### RECORDS PROVIDED
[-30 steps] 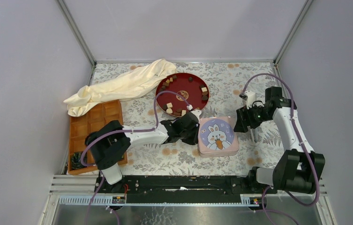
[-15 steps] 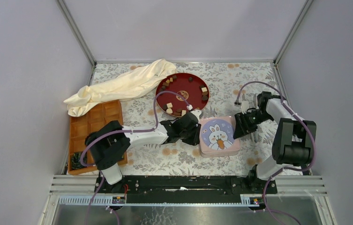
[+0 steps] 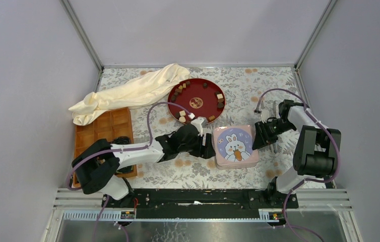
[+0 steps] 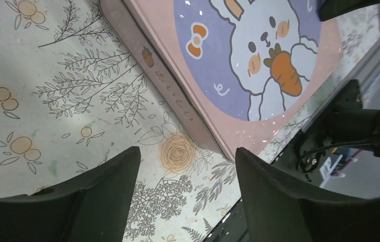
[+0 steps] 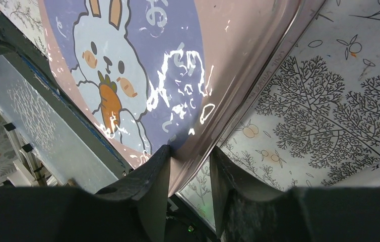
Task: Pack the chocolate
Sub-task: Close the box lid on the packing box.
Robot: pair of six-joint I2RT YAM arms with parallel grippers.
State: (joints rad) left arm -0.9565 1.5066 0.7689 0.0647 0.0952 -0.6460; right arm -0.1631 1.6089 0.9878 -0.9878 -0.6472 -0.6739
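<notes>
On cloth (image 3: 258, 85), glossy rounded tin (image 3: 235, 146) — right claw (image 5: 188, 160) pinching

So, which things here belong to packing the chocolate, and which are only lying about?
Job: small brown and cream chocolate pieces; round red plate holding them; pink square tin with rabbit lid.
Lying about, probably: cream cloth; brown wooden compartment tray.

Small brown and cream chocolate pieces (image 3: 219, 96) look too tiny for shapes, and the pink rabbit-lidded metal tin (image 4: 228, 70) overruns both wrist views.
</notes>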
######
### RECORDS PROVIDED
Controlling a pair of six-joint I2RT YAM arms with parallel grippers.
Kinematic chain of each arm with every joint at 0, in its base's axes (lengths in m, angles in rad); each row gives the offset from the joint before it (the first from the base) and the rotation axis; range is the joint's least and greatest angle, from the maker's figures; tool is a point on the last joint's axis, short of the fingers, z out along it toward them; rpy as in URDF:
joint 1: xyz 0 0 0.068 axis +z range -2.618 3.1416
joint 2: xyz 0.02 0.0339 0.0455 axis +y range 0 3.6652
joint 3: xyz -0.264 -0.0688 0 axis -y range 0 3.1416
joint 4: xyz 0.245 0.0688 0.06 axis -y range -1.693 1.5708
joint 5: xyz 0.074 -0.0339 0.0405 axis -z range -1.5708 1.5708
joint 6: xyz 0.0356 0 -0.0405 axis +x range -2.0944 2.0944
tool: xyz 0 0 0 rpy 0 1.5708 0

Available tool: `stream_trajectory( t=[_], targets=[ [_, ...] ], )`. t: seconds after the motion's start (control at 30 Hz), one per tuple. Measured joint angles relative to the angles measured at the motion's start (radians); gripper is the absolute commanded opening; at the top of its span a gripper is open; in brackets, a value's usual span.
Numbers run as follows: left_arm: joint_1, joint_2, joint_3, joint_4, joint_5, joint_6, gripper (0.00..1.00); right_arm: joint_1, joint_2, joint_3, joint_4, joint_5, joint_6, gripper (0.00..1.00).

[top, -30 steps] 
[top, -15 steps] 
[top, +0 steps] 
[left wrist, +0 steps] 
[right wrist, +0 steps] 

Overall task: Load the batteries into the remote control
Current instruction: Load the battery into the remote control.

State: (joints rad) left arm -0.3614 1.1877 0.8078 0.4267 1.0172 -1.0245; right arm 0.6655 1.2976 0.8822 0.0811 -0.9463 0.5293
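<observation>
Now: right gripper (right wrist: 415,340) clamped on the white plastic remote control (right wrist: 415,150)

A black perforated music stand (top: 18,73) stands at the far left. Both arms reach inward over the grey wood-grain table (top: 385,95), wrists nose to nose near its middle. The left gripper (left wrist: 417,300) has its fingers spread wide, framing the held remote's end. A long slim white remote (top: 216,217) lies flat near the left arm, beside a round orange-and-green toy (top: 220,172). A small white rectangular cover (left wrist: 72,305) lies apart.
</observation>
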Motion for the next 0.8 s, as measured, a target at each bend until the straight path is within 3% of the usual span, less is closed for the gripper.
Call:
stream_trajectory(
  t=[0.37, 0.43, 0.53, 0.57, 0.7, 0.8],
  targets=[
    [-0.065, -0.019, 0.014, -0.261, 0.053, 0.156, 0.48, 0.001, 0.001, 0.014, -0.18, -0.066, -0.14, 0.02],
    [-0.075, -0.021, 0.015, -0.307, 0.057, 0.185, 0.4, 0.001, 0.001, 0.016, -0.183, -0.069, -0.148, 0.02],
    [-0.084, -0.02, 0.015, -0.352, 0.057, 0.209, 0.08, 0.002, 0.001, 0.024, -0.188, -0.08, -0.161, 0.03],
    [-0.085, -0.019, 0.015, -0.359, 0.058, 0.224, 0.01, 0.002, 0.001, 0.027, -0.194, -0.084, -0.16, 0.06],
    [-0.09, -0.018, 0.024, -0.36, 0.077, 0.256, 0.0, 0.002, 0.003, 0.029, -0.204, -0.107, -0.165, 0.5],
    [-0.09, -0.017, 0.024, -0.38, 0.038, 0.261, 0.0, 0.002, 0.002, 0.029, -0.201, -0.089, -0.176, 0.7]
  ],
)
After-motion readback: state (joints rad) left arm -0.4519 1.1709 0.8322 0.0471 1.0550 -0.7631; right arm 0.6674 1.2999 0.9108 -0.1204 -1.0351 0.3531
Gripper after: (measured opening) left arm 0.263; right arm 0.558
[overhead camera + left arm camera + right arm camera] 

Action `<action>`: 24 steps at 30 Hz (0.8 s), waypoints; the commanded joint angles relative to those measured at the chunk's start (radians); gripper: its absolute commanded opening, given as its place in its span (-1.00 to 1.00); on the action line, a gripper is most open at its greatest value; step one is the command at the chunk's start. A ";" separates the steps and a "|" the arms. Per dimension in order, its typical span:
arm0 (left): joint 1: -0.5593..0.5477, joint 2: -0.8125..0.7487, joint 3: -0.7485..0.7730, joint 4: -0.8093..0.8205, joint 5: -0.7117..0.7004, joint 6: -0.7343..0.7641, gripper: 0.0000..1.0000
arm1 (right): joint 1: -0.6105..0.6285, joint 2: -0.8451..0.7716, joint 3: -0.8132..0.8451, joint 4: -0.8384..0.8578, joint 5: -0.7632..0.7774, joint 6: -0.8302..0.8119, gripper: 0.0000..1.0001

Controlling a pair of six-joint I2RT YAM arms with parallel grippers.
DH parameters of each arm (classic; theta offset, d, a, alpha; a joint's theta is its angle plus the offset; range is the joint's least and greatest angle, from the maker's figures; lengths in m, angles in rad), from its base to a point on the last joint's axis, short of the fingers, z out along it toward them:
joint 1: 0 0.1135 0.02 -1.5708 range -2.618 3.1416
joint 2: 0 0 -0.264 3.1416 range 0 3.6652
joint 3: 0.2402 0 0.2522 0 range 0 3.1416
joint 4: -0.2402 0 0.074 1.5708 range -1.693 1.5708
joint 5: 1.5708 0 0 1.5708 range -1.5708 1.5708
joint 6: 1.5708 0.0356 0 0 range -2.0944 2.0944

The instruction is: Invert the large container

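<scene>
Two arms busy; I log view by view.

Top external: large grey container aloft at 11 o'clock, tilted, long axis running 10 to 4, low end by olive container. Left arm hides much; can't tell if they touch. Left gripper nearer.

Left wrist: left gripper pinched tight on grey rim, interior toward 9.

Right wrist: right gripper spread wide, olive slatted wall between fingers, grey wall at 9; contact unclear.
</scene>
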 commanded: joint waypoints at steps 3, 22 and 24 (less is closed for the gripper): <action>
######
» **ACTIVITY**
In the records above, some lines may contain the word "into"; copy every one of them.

» **WRITTEN SOLUTION**
Overall task: Load the batteries into the remote control
Current instruction: Load the battery into the remote control.

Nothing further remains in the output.